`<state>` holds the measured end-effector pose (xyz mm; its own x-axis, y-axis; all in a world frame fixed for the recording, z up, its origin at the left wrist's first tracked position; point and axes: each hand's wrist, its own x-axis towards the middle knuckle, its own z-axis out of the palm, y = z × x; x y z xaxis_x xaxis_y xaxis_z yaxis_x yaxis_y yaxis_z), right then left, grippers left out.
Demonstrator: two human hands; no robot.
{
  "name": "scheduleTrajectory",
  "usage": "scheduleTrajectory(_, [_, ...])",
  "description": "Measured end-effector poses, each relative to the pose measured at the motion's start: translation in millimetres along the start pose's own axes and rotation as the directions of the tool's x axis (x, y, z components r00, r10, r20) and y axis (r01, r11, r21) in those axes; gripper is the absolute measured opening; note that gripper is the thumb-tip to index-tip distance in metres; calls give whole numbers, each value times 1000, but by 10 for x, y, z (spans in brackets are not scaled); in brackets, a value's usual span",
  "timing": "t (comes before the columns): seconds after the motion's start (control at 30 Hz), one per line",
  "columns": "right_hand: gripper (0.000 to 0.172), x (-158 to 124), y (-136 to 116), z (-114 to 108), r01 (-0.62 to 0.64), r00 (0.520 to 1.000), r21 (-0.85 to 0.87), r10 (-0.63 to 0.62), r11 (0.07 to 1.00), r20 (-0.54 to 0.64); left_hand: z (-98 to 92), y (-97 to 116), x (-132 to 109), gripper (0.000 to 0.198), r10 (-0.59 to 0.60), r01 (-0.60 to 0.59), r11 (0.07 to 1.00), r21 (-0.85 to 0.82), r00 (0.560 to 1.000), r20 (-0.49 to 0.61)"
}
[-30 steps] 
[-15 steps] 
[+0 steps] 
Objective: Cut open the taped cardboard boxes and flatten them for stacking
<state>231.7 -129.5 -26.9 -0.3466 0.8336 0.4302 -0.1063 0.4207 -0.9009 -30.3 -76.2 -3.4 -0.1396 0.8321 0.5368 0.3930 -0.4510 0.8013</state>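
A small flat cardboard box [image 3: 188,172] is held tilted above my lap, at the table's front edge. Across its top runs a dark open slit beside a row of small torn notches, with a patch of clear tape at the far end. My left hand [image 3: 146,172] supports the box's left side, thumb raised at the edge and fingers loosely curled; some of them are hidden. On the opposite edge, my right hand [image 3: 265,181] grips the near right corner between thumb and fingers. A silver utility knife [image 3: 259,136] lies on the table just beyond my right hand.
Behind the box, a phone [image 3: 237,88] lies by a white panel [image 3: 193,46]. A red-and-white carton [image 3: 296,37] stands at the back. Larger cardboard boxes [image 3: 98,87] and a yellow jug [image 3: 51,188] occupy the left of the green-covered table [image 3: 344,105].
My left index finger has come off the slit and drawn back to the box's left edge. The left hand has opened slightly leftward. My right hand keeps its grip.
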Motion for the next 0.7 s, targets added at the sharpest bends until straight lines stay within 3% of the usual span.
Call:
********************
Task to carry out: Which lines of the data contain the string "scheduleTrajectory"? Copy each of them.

Response:
  "name": "scheduleTrajectory",
  "usage": "scheduleTrajectory(_, [_, ...])",

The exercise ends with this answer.